Consultative sales is the opposite. It’s a client-centered sales method that focuses on true needs. It tends to listen more than it talks, builds trust and creates understanding. It’s adaptable to the prospect’s specific needs and helps to position you as a partner rather than a vendor.
Consultative selling was born as a result of market changes. As competition increased, along with prospects having better access to information, a shift from product/service-centered selling to prospect-centered selling became necessary. In consultative selling, the salesperson learns about prospect’s needs long before talking product or service. Products, services and knowledge are then transformed into a tailored solution based on the prospect’s authentic needs. Needs are identified through a combination of research, preparation and asking questions.

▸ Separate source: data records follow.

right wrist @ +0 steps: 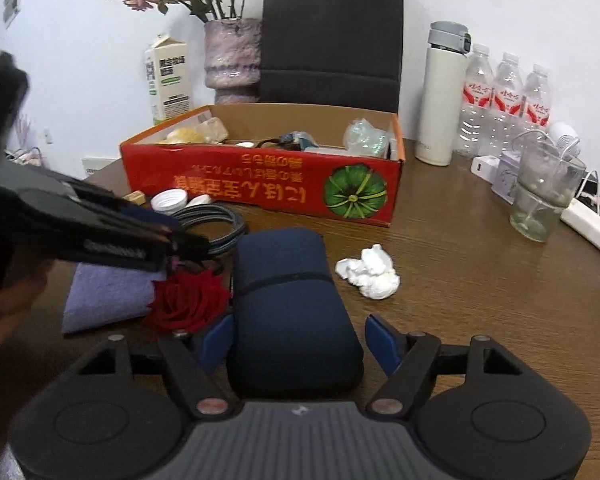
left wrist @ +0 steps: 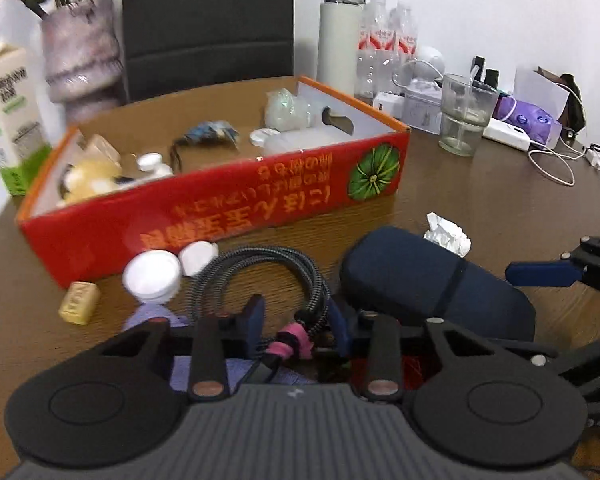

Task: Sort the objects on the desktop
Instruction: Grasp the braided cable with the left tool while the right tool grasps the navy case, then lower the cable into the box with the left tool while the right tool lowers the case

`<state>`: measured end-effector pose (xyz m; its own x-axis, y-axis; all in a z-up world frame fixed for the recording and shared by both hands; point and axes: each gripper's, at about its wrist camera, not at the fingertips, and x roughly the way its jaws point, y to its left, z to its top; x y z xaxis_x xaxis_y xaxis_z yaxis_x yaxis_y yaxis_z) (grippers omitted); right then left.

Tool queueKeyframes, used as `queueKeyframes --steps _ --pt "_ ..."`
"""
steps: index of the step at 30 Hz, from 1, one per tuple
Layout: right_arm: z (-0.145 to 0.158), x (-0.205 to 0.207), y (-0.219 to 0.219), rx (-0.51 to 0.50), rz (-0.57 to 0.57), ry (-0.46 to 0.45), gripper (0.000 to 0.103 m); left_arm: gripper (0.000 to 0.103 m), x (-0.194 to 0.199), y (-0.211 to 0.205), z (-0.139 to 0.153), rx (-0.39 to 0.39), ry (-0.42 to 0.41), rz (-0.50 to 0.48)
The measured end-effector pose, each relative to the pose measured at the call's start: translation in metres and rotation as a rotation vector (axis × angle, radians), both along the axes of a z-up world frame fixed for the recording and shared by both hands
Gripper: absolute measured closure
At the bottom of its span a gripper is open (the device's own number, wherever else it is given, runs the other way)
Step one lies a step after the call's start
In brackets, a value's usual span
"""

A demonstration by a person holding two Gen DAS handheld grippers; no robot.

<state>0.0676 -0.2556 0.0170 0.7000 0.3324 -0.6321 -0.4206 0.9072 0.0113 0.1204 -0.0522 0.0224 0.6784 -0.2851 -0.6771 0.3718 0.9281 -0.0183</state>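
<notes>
Now the left gripper clenches the coiled cable near the red box, while the right gripper, released, straddles the near end of the blue case, whose long axis points toward that box.

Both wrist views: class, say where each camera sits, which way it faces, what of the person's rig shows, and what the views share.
Left wrist: sits on the left gripper, faces the red box; its fingers straddle the coiled cable.
Right wrist: sits on the right gripper, faces the same box; open fingers flank the blue case; left gripper and hand show.
Shared: box, case, cable, tissue.
</notes>
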Motion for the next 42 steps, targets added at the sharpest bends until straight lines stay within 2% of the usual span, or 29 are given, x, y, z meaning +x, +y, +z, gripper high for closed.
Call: queueKeyframes --steps 4,5,7,9,13,15,18,20,23,25,28,31,35,39,42 --pt "-0.004 0.006 0.005 -0.028 0.043 0.018 0.03 0.065 0.01 -0.002 -0.008 -0.016 0.058 -0.052" --pt "-0.005 0.009 0.005 -0.025 0.046 0.021 0.03 0.065 0.011 -0.004 -0.009 -0.015 0.045 -0.057" --pt "-0.006 0.015 0.007 -0.01 0.048 0.028 0.03 0.078 0.013 -0.006 -0.009 -0.001 0.033 -0.055" --pt "-0.006 0.019 0.01 -0.009 0.05 0.027 0.03 0.086 0.012 -0.006 -0.008 -0.013 0.04 -0.05" --pt "-0.002 0.024 0.013 -0.005 0.036 0.03 0.028 0.087 0.009 -0.006 -0.002 -0.013 0.013 -0.012" --pt "0.003 0.028 0.011 0.024 0.019 0.034 0.028 0.088 0.005 -0.001 0.009 -0.036 -0.006 0.023" --pt "0.003 0.039 0.018 0.023 -0.002 0.049 0.028 0.088 -0.006 0.011 0.035 -0.112 -0.062 0.066" --pt "-0.003 0.047 0.025 -0.01 -0.035 0.061 0.037 0.088 -0.016 0.022 0.056 -0.161 -0.108 0.093" --pt "-0.006 0.043 0.029 -0.028 -0.019 0.034 0.042 0.088 -0.034 0.041 0.083 -0.217 -0.181 0.122" --pt "-0.003 0.039 0.026 0.006 -0.01 0.042 0.048 0.088 -0.044 0.054 0.101 -0.238 -0.219 0.14" --pt "0.004 0.029 0.024 0.029 0.013 0.04 0.049 0.088 -0.055 0.069 0.122 -0.27 -0.263 0.15" --pt "0.022 0.016 0.02 0.052 -0.002 -0.012 0.049 0.088 -0.058 0.08 0.141 -0.282 -0.298 0.161" --pt "0.065 0.011 0.008 0.138 0.007 -0.081 0.049 0.088 -0.045 0.086 0.161 -0.281 -0.306 0.174" --pt "0.113 0.036 0.006 0.209 0.035 -0.131 0.049 0.088 -0.009 0.084 0.187 -0.288 -0.274 0.156" --pt "0.142 0.072 0.013 0.257 0.054 -0.126 0.049 0.088 0.028 0.079 0.197 -0.294 -0.229 0.153"
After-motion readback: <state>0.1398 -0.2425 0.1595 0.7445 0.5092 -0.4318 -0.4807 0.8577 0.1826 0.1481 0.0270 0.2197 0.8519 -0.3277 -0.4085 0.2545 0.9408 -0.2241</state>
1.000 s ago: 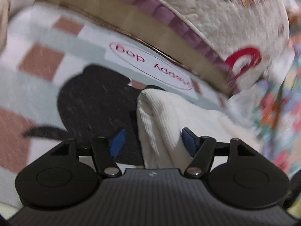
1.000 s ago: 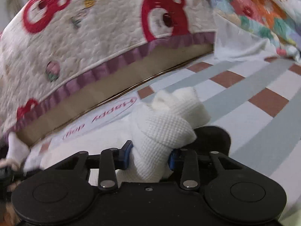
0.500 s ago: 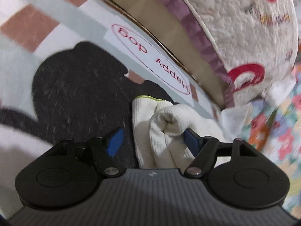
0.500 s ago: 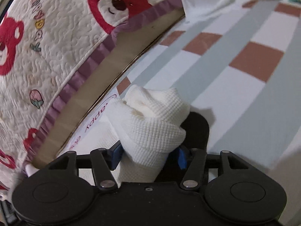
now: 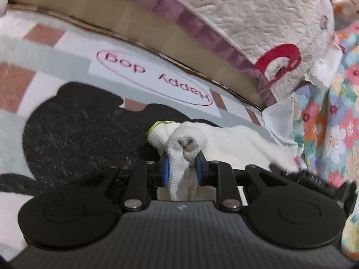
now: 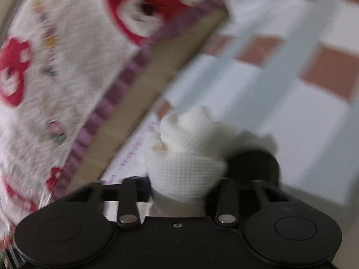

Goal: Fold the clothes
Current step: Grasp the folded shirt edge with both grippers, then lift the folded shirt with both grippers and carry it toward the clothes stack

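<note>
A checked blanket (image 5: 51, 51) in grey, white and brick squares, printed with a black dog shape (image 5: 76, 121) and a "Happy dog" label (image 5: 154, 78), spreads below a quilted cream cover (image 5: 258, 15) with red bears at the far side. On it, near the cameras, lies a white waffle-knit garment (image 5: 235, 141). The left gripper (image 5: 182, 168) is closing, blue pads pinching a bunched fold, while the right gripper (image 6: 179, 186), blurred, closes around another wad of it.
</note>
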`<state>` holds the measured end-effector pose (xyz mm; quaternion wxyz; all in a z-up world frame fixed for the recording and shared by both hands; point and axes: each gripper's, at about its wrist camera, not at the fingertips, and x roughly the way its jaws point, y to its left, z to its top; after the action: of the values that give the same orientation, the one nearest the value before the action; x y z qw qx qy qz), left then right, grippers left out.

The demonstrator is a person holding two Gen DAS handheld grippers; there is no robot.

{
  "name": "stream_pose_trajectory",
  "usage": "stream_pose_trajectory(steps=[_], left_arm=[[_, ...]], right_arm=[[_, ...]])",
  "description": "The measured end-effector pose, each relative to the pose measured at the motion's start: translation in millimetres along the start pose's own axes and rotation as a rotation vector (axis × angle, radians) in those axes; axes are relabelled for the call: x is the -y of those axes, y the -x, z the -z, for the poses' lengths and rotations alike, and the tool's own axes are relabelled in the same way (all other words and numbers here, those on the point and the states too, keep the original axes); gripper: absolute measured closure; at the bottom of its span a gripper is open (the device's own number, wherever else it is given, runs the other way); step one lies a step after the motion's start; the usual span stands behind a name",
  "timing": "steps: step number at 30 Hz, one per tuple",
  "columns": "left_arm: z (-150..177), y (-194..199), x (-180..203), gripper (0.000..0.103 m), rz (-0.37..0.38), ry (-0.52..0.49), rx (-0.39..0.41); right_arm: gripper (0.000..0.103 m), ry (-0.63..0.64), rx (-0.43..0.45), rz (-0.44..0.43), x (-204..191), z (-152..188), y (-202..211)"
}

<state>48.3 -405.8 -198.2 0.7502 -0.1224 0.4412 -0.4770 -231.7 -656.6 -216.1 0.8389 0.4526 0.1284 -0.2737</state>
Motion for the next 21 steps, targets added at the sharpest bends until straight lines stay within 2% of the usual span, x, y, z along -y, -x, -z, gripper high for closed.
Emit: stream_pose_trajectory(steps=[1, 3, 5, 6, 7, 9, 11, 12, 13, 14, 15, 16, 19, 21], left_arm=[[2, 1, -3, 0.078, 0.012, 0.022, -0.004], [4, 0, -10, 0.073, 0.033, 0.067, -0.012], [4, -7, -21, 0.059, 0.045, 0.124, -0.026], [4, -11, -27, 0.045, 0.056, 0.173, -0.038], [4, -16, -32, 0.041, 0.074, 0.225, -0.048], [4, -23, -41, 0.039, 0.11, 0.306, -0.062], [5, -30, -38, 0.04, 0.133, 0.29, -0.07], [6, -33, -34, 0.044, 0.138, 0.273, -0.076], [7, -35, -30, 0.058, 0.133, 0.26, -0.074], [7, -33, -25, 0.062, 0.12, 0.241, -0.062], [7, -30, -19, 0.069, 0.106, 0.212, -0.045], [6, -27, -13, 0.072, 0.092, 0.182, -0.027], [2, -13, 5, 0.077, 0.059, 0.086, 0.0], [-2, -4, 9, 0.078, 0.077, 0.092, 0.002]], right_arm=[[0.066, 0.068, 0.007, 0.004, -7, -3, 1], [0.066, 0.095, -0.009, 0.016, -7, -8, -2], [0.061, 0.057, -0.034, 0.019, 3, -7, -6], [0.054, 0.035, -0.047, 0.02, 8, -7, -9], [0.05, 0.013, -0.06, 0.021, 13, -7, -11], [0.039, -0.067, -0.071, -0.004, 27, -4, -13], [0.037, -0.08, -0.058, -0.027, 30, -3, -14], [0.037, -0.067, -0.06, -0.025, 29, -3, -16], [0.037, -0.054, -0.062, -0.023, 27, -4, -17], [0.038, -0.041, -0.063, -0.021, 25, -4, -19], [0.054, -0.028, -0.069, -0.022, 22, -6, -20], [0.065, -0.013, -0.066, -0.033, 18, -9, -20], [0.069, 0.057, -0.05, -0.052, -1, -21, -18], [0.07, 0.088, -0.03, -0.066, -14, -30, -12]])
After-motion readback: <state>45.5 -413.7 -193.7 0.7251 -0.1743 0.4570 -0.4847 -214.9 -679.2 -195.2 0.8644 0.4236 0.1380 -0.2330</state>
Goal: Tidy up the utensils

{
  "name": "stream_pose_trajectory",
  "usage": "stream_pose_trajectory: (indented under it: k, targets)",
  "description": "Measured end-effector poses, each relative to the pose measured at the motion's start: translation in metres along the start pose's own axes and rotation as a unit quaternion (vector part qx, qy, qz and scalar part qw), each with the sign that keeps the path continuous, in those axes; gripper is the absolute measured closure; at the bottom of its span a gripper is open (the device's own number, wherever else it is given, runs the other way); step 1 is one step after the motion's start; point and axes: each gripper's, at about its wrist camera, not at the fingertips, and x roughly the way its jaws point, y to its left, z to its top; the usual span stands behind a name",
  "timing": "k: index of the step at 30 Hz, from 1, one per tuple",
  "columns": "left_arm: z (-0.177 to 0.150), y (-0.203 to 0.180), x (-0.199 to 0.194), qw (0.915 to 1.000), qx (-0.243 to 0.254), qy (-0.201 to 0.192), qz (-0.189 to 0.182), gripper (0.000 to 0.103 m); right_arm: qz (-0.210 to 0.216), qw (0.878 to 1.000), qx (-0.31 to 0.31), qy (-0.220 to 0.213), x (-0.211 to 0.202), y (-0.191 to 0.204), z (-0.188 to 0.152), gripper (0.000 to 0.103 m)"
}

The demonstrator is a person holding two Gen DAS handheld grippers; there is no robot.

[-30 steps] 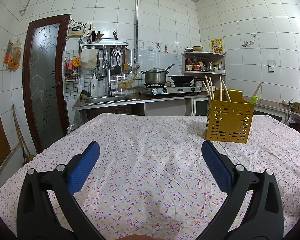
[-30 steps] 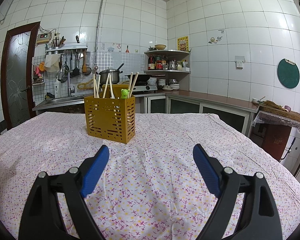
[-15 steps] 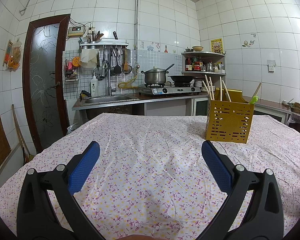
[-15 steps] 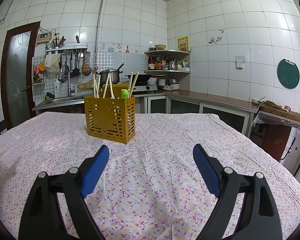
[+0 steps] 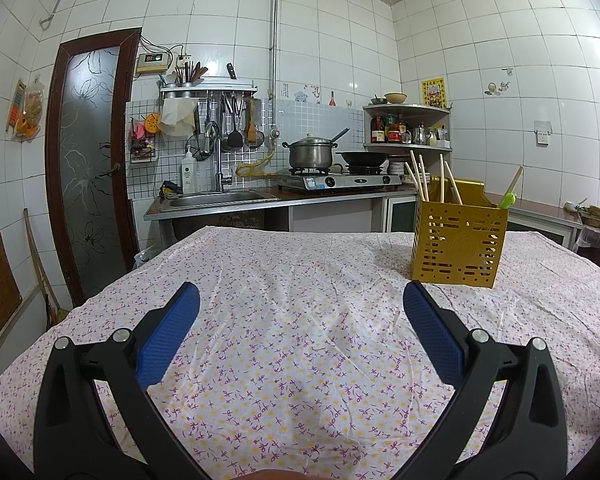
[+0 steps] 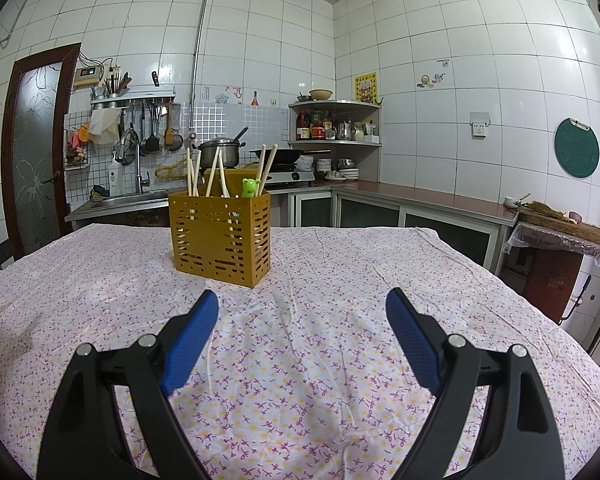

The process begins with research to gain insight into the prospect’s business environment. This is usually expanded with a series of personal meetings, or even emails, where probing, open-ended questions are asked. Open-ended questions are the kind that can’t be answered with a simple, “yes” or “no.” From the information, a solution is developed and usually presented in the form of a proposal. Also, as you build the relationship, you provide helpful information, resources and such to demonstrate your expertise and also your value. You might consider solving some small problem for the prospect, as well. For example, perhaps you solved a similar problem for another client. You can adapt that solution for the new prospect and be the hero.
When done correctly, the consultative sales model doesn’t feel like sales at all. It’s building a relationship and learning about the prospect. When proposal time rolls around, the one who practices consultative selling will be much better positioned than competitors who didn’t take the time to really learn about and truly understand the prospect, their business and challenges.